Le nouveau patron de Rolls-Royce contesté pour son « golden hello » >
Les actionnaires de Rolls-Royce Holdings plc vont se réunir, ce jeudi à Bristol, à l'occasion de l'assemblée générale annuelle du motoriste britannique (l'activité voitures de luxe a été reprise par BMW en 1998). Et tout le monde s'attend à une atmosphère houleuse, lorsque la présidente du conseil d'administration, Anita Frew, sollicitera l'avis des actionnaires sur la rémunération du nouveau directeur général du groupe, Tufan Erginbilgic, qui a pris ses fonctions au tout début de l'année. Compte tenu des grandes difficultés connues par Rolls-Royce Holdings au cours des dernières années, le board a eu beaucoup de mal à trouver un successeur à Warren East, qui était aux commandes de la société depuis 2015.

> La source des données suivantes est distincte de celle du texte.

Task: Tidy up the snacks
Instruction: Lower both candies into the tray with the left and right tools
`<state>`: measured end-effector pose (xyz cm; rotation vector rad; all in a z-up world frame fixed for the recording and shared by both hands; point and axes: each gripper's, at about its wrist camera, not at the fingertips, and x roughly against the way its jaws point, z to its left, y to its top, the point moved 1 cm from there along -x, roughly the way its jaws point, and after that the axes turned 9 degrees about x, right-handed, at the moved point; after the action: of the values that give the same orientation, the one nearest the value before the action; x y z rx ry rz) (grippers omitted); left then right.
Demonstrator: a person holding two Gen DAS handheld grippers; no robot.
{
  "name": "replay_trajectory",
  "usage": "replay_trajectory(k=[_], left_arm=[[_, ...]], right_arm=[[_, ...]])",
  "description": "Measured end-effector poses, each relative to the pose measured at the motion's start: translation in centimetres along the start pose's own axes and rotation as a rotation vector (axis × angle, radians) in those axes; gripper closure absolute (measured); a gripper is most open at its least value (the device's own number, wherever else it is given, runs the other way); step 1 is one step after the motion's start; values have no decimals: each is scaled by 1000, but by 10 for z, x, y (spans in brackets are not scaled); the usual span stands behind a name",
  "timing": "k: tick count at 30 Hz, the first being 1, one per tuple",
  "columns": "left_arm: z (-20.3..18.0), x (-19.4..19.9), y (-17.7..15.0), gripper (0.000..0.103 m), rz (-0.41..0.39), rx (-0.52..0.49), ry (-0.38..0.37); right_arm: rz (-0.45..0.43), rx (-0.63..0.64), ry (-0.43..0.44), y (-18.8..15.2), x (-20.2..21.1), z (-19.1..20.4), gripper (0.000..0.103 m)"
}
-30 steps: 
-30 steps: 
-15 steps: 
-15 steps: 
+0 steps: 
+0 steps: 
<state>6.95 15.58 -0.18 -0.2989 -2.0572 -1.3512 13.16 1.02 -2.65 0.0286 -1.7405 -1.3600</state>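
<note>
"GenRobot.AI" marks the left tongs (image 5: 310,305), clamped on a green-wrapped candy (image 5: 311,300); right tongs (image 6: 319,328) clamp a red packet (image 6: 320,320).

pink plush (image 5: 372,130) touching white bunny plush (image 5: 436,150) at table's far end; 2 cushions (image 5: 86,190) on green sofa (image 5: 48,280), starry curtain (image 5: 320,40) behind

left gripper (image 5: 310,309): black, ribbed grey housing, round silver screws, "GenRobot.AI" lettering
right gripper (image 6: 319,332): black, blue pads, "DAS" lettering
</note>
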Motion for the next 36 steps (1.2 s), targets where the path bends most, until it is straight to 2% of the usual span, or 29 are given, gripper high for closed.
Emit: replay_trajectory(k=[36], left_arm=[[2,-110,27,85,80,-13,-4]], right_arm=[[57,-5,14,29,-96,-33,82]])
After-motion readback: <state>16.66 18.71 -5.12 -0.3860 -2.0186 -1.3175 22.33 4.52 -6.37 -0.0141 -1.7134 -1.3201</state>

Alors que ce dernier percevait un salaire fixe annuel de 967 088 livres sterling – auquel s'est ajouté l'an passé un bonus de 2,74 millions de livres –, son successeur s'est vu attribuer, par le conseil d'administration, un salaire fixe de 1,25 million de livres, dont 30 % versés en actions pendant deux ans, plus un bonus annuel qui devrait être de 5 millions de livres cette année. Soit une rémunération totale supérieure de 68 % à celle de l'ancien patron. Mais ce qui irrite le plus les actionnaires du groupe, c'est que Tufan Erginbilgic, de nationalité turque et britannique, a exigé un « golden hello » de 7,5 millions livres, versable en deux annuités de 3,75 millions, afin de compenser les primes qu'il ne pourra pas recevoir de la part de son ancien employeur, le fonds d'investissement Global Infrastructure Partners. Par chance pour lui, cette sympathique prime de bienvenue lui a été distribuée sous forme d'actions dont la valeur a déjà progressé de 49 % depuis sa prise de fonctions. Le proxy advisor américain Glass Lewis conteste vivement l'attribution de cette prime et a recommandé aux actionnaires de voter contre l'ensemble du rapport sur les rémunérations.